Satisfied, Hinsch paid Dilger and left the house in Chevy Chase with his boxes of lethal vials wrapped in brown paper tied up with string. The first and most modern use of biological weapons in the USA was about to begin, as Felton and his saboteurs fanned out to infect the remount depots along the eastern seaboard of the United States, using rubber gloves and needles. Horses and mules would fall ill and die, but the campaign never succeeded in destroying horses the way that the masterminds of Sektion IIIb in Berlin had hoped – and not nearly as effectively as the war itself had done.

Dilger would return to Germany, and make one final visit to America before disappearing into Mexico under the
nom de guerre
‘Delmar’. While his campaign of bio-terror had ended in the United States (the Germans launched others in Romania, Spain, Norway and South America), his accomplices Hinsch and Hilken had money and an army, and they would launch the biggest attack inside the United States that the country had yet seen.

The networks of agents and sabotage operations established by the Germans, and particularly Franz von Rintelen – now interned by the British at Donnington Hall – exploded in New York City at the end of July 1916, when the Battle of the Somme was about to enter its second month of mass slaughter.

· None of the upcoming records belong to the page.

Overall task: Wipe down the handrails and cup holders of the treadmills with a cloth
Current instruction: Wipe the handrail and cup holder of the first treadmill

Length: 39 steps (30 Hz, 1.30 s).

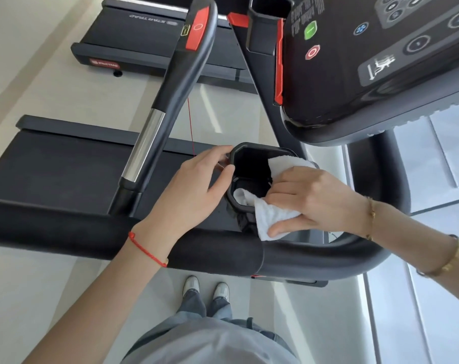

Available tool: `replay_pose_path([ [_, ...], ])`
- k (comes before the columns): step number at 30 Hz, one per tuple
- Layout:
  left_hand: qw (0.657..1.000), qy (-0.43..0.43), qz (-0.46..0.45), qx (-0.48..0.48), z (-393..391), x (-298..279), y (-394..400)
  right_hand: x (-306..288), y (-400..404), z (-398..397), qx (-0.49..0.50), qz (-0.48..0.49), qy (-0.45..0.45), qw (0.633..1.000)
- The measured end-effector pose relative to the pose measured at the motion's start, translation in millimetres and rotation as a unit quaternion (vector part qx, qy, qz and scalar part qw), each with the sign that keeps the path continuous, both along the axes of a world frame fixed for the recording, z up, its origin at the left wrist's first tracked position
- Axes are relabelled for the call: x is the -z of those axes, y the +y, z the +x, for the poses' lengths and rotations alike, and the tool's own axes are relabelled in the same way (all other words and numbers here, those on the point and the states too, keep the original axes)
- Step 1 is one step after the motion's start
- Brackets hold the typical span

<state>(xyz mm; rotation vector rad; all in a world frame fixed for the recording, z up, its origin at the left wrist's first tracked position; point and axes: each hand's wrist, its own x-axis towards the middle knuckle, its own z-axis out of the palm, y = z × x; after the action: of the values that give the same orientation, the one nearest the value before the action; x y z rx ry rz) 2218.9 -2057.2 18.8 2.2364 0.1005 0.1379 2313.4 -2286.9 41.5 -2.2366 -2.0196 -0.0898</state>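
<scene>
Centre of frame: the right hand (310, 198) pinches a white cloth (271, 214) with curled fingers, one end tucked into the black cup holder (239, 151). The left hand (197, 185), fingers nearly straight, steadies its rim. Sweeping the cloth around every inner wall would serve best.

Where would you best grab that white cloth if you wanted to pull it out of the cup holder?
Probably by the bunched part of the white cloth draped over the near rim of the cup holder, coming from the person's side. One end hangs down inside the cup holder, harder to reach, while the outside part is thick and free. The right hand already grips it there; the left hand steadies the rim.
</scene>
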Motion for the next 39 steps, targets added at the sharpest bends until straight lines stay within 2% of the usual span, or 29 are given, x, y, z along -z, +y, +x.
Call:
replay_pose_path([
  [4,1.0,0.001,0.006,-0.001,-0.7,0.6,0.5,-13.9,-3.4,24.5,-0.046,-0.057,0.018,0.997],
  [7,1.0,0.001,0.01,0.004,-2.3,0.8,0.4,-16.3,-5.5,30.3,-0.036,-0.061,0.017,0.997],
  [11,1.0,-0.003,0.019,0.009,-3.7,0.7,0.1,-3.5,-6.1,1.7,0.026,0.017,0.031,0.999],
  [13,1.0,0.003,0.025,0.007,-3.8,0.9,0.2,2.5,-6.1,-12.3,0.07,0.056,0.065,0.994],
  [15,1.0,0.005,0.03,0.007,-3.8,0.8,0.2,3.0,-4.6,-23.3,0.123,0.09,0.117,0.981],
  [17,0.999,0.007,0.034,0.007,-3.1,-0.3,0.5,-3.2,-0.8,-28.8,0.196,0.169,0.151,0.954],
  [20,0.999,0.017,0.041,0.011,-2.8,-0.9,0.9,-20.4,13.8,-23.7,0.297,0.267,0.109,0.91],
  [24,0.999,0.018,0.045,0.007,-4.2,-1.4,-0.9,-25.7,41.6,-13.1,0.312,0.254,0.073,0.912],
  [27,0.999,0.027,0.043,0.007,-4.4,-1.8,-0.7,-26.7,61.8,-6.3,0.311,0.3,0.046,0.901],
  [29,0.999,0.03,0.04,0.007,-4.5,-1.7,-0.2,-24.3,67.7,-0.1,0.292,0.262,0.006,0.92],
  [31,0.999,0.033,0.041,0.007,-5.1,-1.9,-0.7,-17.2,67.1,5.0,0.268,0.129,-0.013,0.955],
  [33,0.999,0.033,0.043,0.006,-6.1,-2.8,-1.3,-13.0,62.3,9.3,0.25,0.024,-0.027,0.968],
  [39,0.999,0.031,0.034,-0.002,-7.6,-3.9,-1.1,-19.6,43.9,8.1,0.248,-0.018,-0.013,0.969],
])
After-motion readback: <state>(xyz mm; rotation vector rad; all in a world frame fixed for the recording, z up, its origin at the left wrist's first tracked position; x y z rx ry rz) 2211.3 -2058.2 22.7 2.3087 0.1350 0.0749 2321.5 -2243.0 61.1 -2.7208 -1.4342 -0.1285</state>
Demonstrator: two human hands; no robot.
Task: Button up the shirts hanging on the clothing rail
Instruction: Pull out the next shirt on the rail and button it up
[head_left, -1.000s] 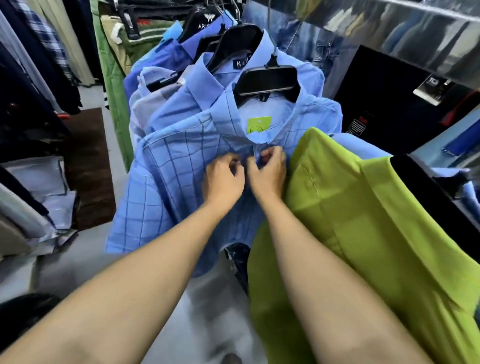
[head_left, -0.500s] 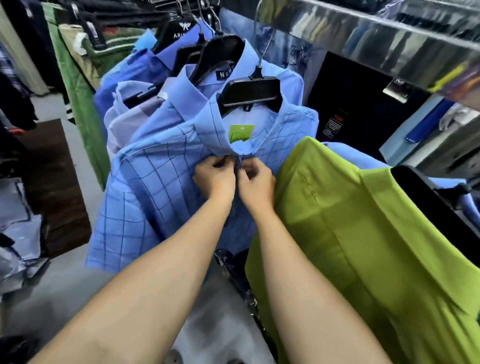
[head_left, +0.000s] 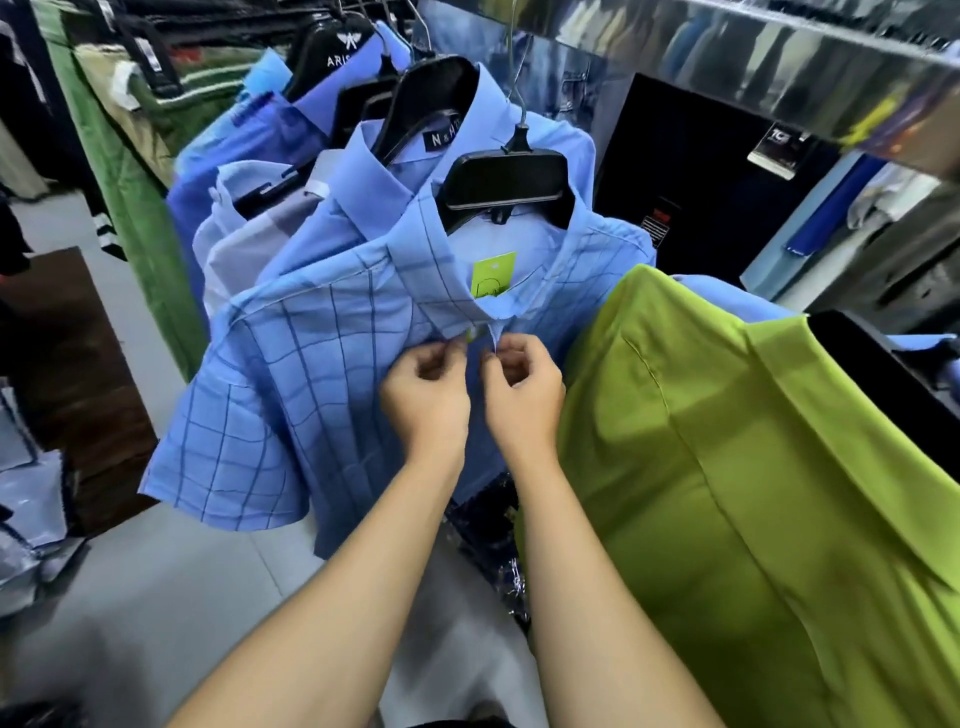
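The checked shirt (head_left: 332, 374) is light, limp cloth hanging free from its hanger (head_left: 506, 182). Your left hand (head_left: 423, 397) and right hand (head_left: 522, 397) each pinch a placket edge just below the collar. Grip there, close to the button; the fabric will likely swing and slip.

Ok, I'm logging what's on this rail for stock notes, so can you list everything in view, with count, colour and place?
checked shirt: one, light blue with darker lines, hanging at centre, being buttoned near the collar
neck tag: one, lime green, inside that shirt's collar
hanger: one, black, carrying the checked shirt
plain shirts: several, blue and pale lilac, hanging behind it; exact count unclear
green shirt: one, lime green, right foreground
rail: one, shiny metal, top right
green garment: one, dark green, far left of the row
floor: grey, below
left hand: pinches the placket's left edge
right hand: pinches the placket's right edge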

It was an explosion that no amount of Room 40 monitoring of communications between Berlin and von Bernstorff could have revealed, for this German attack was the result of stealth planning and execution initiated by von Rintelen before he sailed into capture by the British.

At 2.08 a.m. on 30 July 1916, it seemed to the people of New York City that the Battle of the Somme had landed on top of them in an attack so violent and vast that it would stand as the largest assault on American soil for nearly a century. Artillery shells burst over the Hudson River and bullets flew, reports later said, as if pumped out by a thousand machine guns when the
Johnson 17
, a barge carrying 100,000 tons of TNT and 25,000 detonators, exploded in New York Harbor with the force of an earthquake at 5.5 on the Richter scale.

At 2.40 there was a second explosion, and as the one million pounds of ammunition now burst in the conflagration, with bullets landing a mile from where they exploded, New York City and those cities of New Jersey directly across the Hudson River thought they were under attack. Windows crashed from skyscrapers in Manhattan – including every window in J. P. Morgan’s headquarters – and were also blown out of the New York Public Library on Fifth Avenue and from every shop along the chic shopping stretch of that avenue. Hotel patrons made their barefooted escape across shards of glass, or through the pools of water unleashed by a broken water main near Times Square.